# Problem requirements:
Read the data below line by line and copy each one with "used" in it.
Content starts
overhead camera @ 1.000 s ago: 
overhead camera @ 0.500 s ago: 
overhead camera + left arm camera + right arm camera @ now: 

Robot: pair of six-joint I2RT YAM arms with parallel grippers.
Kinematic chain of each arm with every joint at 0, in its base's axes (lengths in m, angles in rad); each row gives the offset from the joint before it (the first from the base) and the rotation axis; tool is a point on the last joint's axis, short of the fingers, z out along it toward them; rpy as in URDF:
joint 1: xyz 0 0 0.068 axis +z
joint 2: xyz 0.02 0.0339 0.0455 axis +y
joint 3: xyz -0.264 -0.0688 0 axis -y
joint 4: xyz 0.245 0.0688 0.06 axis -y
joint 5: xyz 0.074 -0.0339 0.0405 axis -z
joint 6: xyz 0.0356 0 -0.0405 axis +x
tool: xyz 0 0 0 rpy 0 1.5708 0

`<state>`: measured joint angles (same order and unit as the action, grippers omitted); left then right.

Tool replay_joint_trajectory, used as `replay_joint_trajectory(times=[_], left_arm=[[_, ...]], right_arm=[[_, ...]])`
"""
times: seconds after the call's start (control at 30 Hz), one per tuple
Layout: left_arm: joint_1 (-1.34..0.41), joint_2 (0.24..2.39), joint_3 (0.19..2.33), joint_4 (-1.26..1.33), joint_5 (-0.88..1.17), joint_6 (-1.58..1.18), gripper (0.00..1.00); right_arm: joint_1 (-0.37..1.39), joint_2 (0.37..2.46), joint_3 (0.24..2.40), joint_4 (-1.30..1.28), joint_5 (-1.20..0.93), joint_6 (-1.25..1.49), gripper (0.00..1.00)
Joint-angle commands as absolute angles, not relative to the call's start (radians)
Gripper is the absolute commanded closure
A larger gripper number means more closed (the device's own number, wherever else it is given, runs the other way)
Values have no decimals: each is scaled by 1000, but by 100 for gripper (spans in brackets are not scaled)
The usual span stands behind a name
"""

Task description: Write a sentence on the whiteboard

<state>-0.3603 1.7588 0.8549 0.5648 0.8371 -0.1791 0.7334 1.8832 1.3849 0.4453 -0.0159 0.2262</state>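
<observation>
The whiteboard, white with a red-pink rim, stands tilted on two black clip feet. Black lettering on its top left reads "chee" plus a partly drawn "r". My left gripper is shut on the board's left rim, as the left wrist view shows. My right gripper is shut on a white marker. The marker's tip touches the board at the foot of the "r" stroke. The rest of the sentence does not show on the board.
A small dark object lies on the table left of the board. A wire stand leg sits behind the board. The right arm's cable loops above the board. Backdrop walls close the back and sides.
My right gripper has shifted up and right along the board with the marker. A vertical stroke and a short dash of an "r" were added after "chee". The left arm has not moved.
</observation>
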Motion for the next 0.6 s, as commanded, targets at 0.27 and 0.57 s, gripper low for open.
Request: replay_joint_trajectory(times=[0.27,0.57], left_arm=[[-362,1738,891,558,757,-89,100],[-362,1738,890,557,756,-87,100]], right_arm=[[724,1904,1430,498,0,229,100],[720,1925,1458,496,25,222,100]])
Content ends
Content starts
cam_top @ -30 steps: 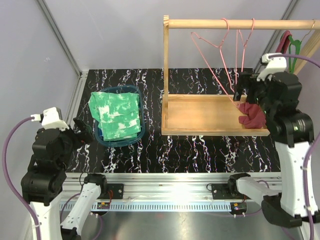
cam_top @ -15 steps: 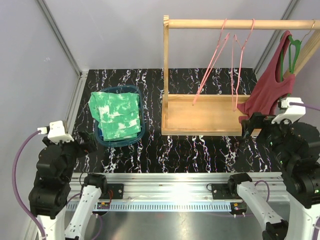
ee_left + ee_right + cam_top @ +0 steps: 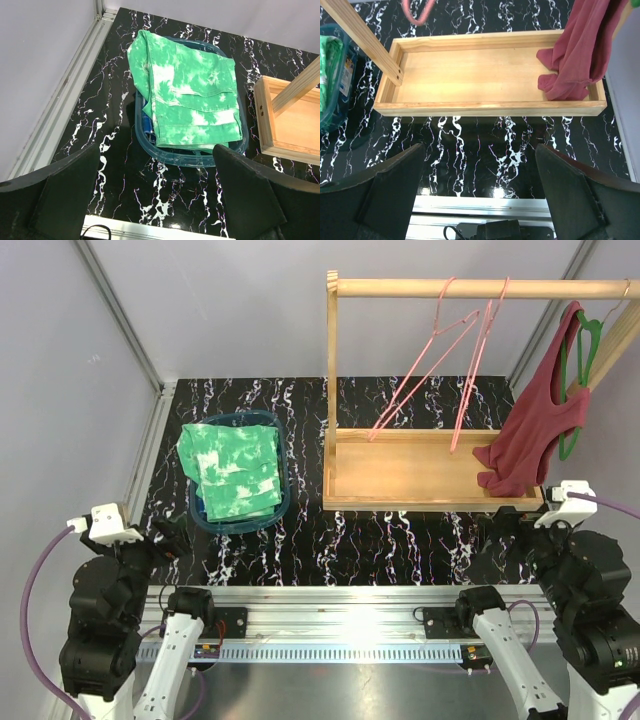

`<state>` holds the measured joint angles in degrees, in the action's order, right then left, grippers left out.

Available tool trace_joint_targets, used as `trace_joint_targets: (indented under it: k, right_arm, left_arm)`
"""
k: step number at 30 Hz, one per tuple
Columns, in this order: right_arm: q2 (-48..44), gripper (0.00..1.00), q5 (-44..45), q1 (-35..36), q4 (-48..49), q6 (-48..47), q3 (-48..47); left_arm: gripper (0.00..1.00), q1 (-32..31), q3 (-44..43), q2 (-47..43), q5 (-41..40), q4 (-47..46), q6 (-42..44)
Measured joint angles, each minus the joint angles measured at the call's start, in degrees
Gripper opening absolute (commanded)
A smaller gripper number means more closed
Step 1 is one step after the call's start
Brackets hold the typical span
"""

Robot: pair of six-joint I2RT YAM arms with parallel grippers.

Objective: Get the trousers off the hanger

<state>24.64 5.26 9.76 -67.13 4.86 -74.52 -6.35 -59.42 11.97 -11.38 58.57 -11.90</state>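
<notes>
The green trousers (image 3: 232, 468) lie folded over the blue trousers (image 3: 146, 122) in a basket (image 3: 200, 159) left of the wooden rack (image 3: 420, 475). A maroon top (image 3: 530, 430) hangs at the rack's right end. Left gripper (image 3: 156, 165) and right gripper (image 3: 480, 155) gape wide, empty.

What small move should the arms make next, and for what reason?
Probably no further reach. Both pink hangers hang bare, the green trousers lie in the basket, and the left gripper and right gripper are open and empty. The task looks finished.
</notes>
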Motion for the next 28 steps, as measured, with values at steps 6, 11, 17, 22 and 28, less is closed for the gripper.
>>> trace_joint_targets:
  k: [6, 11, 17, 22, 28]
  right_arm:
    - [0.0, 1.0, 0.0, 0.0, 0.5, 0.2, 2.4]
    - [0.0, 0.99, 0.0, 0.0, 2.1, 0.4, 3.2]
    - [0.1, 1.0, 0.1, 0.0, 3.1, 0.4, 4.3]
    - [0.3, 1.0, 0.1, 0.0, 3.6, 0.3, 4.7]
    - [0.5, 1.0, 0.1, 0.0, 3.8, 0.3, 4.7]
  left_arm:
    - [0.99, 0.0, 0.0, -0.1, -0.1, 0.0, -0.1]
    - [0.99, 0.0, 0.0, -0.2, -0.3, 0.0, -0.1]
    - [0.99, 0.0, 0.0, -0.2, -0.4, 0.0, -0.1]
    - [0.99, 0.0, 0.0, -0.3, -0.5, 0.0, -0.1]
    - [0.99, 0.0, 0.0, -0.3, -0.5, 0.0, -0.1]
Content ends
# Answer to this problem:
Tool replay_joint_trajectory, used as `replay_joint_trajectory(times=[_], left_arm=[[_, ...]], right_arm=[[_, ...]])`
Available tool trace_joint_targets, used as `trace_joint_targets: (indented under it: k, right_arm, left_arm)`

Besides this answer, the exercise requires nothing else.